Reproduce the listing below word for word and exclude any picture.

■ DATASET SECTION:
* * * * * * *
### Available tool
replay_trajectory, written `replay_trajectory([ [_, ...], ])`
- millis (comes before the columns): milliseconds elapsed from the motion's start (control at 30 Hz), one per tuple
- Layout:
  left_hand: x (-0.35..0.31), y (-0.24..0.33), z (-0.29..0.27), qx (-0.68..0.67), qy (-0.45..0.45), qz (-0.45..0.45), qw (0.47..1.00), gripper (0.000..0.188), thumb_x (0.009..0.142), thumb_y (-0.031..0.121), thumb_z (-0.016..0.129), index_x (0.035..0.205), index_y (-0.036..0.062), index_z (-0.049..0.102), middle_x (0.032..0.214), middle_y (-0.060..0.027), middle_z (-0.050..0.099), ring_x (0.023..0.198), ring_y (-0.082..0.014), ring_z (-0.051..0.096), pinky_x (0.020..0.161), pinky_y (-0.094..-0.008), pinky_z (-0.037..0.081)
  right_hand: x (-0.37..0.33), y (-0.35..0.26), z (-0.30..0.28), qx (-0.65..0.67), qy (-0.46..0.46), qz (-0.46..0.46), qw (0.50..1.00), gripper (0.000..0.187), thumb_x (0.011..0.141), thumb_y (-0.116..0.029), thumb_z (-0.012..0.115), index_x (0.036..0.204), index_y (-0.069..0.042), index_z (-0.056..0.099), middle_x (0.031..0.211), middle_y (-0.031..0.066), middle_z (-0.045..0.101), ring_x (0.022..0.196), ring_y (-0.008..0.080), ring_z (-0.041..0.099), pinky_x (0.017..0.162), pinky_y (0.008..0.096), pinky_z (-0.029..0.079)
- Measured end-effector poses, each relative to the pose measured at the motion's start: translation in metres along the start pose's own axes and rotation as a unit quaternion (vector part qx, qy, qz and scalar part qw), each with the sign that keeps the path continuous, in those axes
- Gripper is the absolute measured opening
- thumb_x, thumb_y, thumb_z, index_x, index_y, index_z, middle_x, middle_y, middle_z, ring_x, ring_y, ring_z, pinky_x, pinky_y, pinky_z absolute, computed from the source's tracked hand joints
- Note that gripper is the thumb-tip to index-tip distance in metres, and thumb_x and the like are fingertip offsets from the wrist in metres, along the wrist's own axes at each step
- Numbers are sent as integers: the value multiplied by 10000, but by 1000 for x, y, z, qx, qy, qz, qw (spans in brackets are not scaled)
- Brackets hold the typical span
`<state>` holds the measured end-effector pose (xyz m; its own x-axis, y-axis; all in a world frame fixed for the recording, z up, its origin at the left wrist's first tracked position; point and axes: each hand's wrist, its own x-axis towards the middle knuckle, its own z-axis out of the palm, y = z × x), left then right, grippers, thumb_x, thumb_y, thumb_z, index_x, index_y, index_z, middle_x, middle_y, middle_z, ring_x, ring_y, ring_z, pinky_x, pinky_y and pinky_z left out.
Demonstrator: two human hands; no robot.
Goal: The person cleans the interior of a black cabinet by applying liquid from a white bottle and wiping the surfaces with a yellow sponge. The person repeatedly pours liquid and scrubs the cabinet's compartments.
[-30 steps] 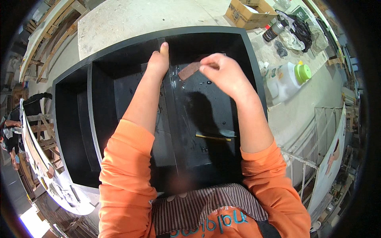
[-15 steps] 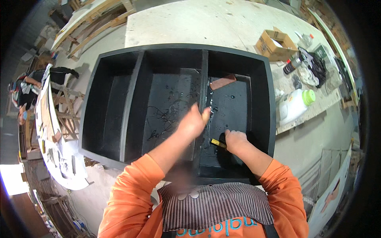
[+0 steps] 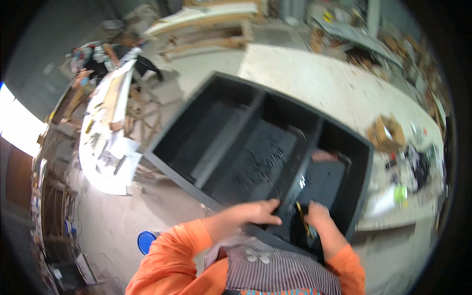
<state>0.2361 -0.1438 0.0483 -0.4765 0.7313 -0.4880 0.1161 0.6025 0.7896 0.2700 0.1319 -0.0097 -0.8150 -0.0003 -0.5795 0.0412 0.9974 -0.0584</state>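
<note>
A large black open box (image 3: 369,162) with two dividers and three compartments lies in front of me, turned at an angle. My left hand (image 3: 258,212) is over the near end of the right-hand divider (image 3: 297,189), thumb and fingers apart, with nothing visible in it. Inside the right compartment my right hand (image 3: 317,215) is closed round a slim yellow utility knife (image 3: 301,215), partly hidden by the fingers. Wet drops lie along that divider. A flat reddish-brown piece (image 3: 324,156) rests at the compartment's far end. Dark stringy scraps (image 3: 263,164) lie in the middle compartment.
The pale worktable (image 3: 295,66) bears a cardboard box (image 3: 386,133), a white jug with a green cap (image 3: 386,200) and a dark cloth (image 3: 419,169) at the right. A blue-lidded bucket (image 3: 146,242) stands on the floor. At the far left a person (image 3: 101,61) is by another table.
My view has swung left, so the box now appears rotated. My left hand has moved down along the divider to its near end. The right hand still grips the utility knife, now more upright.
</note>
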Motion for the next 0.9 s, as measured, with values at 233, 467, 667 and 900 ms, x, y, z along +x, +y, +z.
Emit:
replay_trajectory([
  [233, 48, 5, 3, -91, 208, 44, 973, 815, 889, 259, 716, 1525, 11, 271, 1465, -277, 443, 1318, -377, 499, 1068, -391, 430, 10, 0, 4, -7, -34, 21, 999, 489, 814, -315, 695, 1170, 11, 620, 1114, 222, 690, 1085, 355, 657, 932, 427, 526],
  [467, 57, 28, 13, 337, 284, 71, 895, 704, 999, 336, 489, 1546, -22, 230, 1639, -186, 172, 1509, -346, 195, 1123, -598, 283, 31, 20, 23, 23, -5, 17, 1000, 395, 813, -281, 689, 1111, -21, 691, 1104, 231, 692, 1075, 362, 655, 908, 431, 531],
  [667, 27, 27, 28, 404, 237, 96, 878, 769, 1005, 448, 434, 1556, -34, 196, 1639, -204, 162, 1525, -333, 145, 1154, -621, 190, 45, 29, 28, -12, -23, 6, 1000, 374, 799, -229, 692, 1103, -12, 690, 1111, 236, 690, 1084, 364, 653, 920, 428, 530],
  [900, -7, 22, 47, 400, 191, 98, 891, 764, 1007, 434, 432, 1561, -28, 179, 1643, -200, 153, 1528, -330, 135, 1158, -643, 147, 30, 15, 11, 15, -26, 21, 999, 431, 763, -213, 709, 1116, 31, 663, 1103, 262, 683, 1091, 386, 647, 941, 429, 519],
])
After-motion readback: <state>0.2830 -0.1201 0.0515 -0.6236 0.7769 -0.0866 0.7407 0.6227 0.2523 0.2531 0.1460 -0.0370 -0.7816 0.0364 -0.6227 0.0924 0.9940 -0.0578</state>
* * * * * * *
■ WORKED SOLUTION:
### Available tool
replay_trajectory, written `replay_trajectory([ [_, ...], ])`
- millis (comes before the columns): milliseconds elapsed from the motion's start (control at 30 Hz), one per tuple
- Layout:
  left_hand: x (-0.35..0.31), y (-0.24..0.33), z (-0.29..0.27), qx (-0.68..0.67), qy (-0.45..0.45), qz (-0.45..0.45), qw (0.47..1.00), gripper (0.000..0.188), thumb_x (0.009..0.142), thumb_y (-0.031..0.121), thumb_z (-0.016..0.129), index_x (0.035..0.205), index_y (-0.036..0.062), index_z (-0.049..0.102), middle_x (0.032..0.214), middle_y (-0.060..0.027), middle_z (-0.050..0.099), ring_x (0.023..0.198), ring_y (-0.082..0.014), ring_z (-0.051..0.096), pinky_x (0.020..0.161), pinky_y (-0.094..-0.008), pinky_z (-0.037..0.081)
  right_hand: x (-0.37..0.33), y (-0.35..0.26), z (-0.30..0.28), qx (-0.65..0.67), qy (-0.46..0.46), qz (-0.46..0.46), qw (0.50..1.00), gripper (0.000..0.187), thumb_x (0.011..0.141), thumb_y (-0.116..0.029), thumb_z (-0.012..0.115), index_x (0.036..0.204), index_y (-0.069..0.042), index_z (-0.056..0.099), middle_x (0.031..0.211), middle_y (-0.031..0.066), middle_z (-0.045..0.101), ring_x (0.022..0.196), ring_y (-0.008..0.080), ring_z (-0.041..0.099), pinky_x (0.017..0.162), pinky_y (0.008..0.096), pinky_z (-0.029..0.079)
- Measured end-effector poses, each relative to the pose measured at the motion's start: translation in metres along the start pose's own axes and rotation as a unit quaternion (vector part qx, qy, qz and scalar part qw), each with the sign that keeps the path continuous, in those axes
- Gripper is the absolute measured opening
- thumb_x, thumb_y, thumb_z, index_x, index_y, index_z, middle_x, middle_y, middle_z, ring_x, ring_y, ring_z, pinky_x, pinky_y, pinky_z absolute, computed from the source's tracked hand joints
- Note that gripper is the thumb-tip to index-tip distance in metres, and thumb_x and the like are fingertip offsets from the wrist in metres, along the wrist's own axes at each step
- Numbers are sent as integers: the value multiplied by 10000, but by 1000 for x, y, z, qx, qy, qz, qw (spans in brackets are not scaled)
- Brackets hold the typical span
`<state>` holds the measured end-effector pose (xyz m; its own x-axis, y-axis; all in a world frame fixed for the recording, z up, its origin at the left wrist's first tracked position; point and axes: each hand's wrist, its own x-axis towards the middle knuckle, its own z-axis out of the palm, y = z × x), left then right, grippers, thumb_x, thumb_y, thumb_z, index_x, index_y, index_z, middle_x, middle_y, middle_z, ring_x, ring_y, ring_z, pinky_x, pinky_y and pinky_z left out.
Demonstrator: two human hands; no robot.
Goal: The person cleans the interior of a black cabinet by applying liquid from a white bottle and wiping the surfaces with a yellow sponge. The person repeatedly pours liquid and scrubs the cabinet's compartments.
[-30 steps] 
[-15 steps] 
[+0 steps] 
<state>0.2361 -0.1438 0.0483 -0.4765 0.7313 -0.4880 0.1161 0.6025 0.7896 0.2700 0.1319 -0.0097 -0.8150 -0.0003 -0.5795 0.0412 0.9974 -0.0584</state>
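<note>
A large black open box (image 3: 369,162) with two dividers and three compartments lies in front of me, turned at an angle. My left hand (image 3: 258,212) is over the near end of the right-hand divider (image 3: 297,189), thumb and fingers apart, with nothing visible in it. Inside the right compartment my right hand (image 3: 317,215) is closed round a slim yellow utility knife (image 3: 301,215), partly hidden by the fingers. Wet drops lie along that divider. A flat reddish-brown piece (image 3: 324,156) rests at the compartment's far end. Dark stringy scraps (image 3: 263,164) lie in the middle compartment.
The pale worktable (image 3: 295,66) bears a cardboard box (image 3: 386,133), a white jug with a green cap (image 3: 386,200) and a dark cloth (image 3: 419,169) at the right. A blue-lidded bucket (image 3: 146,242) stands on the floor. At the far left a person (image 3: 101,61) is by another table.
My view has swung left, so the box now appears rotated. My left hand has moved down along the divider to its near end. The right hand still grips the utility knife, now more upright.
</note>
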Motion for the next 0.9 s, as measured, with values at 233, 467, 667 and 900 ms, x, y, z along +x, +y, +z.
Emit:
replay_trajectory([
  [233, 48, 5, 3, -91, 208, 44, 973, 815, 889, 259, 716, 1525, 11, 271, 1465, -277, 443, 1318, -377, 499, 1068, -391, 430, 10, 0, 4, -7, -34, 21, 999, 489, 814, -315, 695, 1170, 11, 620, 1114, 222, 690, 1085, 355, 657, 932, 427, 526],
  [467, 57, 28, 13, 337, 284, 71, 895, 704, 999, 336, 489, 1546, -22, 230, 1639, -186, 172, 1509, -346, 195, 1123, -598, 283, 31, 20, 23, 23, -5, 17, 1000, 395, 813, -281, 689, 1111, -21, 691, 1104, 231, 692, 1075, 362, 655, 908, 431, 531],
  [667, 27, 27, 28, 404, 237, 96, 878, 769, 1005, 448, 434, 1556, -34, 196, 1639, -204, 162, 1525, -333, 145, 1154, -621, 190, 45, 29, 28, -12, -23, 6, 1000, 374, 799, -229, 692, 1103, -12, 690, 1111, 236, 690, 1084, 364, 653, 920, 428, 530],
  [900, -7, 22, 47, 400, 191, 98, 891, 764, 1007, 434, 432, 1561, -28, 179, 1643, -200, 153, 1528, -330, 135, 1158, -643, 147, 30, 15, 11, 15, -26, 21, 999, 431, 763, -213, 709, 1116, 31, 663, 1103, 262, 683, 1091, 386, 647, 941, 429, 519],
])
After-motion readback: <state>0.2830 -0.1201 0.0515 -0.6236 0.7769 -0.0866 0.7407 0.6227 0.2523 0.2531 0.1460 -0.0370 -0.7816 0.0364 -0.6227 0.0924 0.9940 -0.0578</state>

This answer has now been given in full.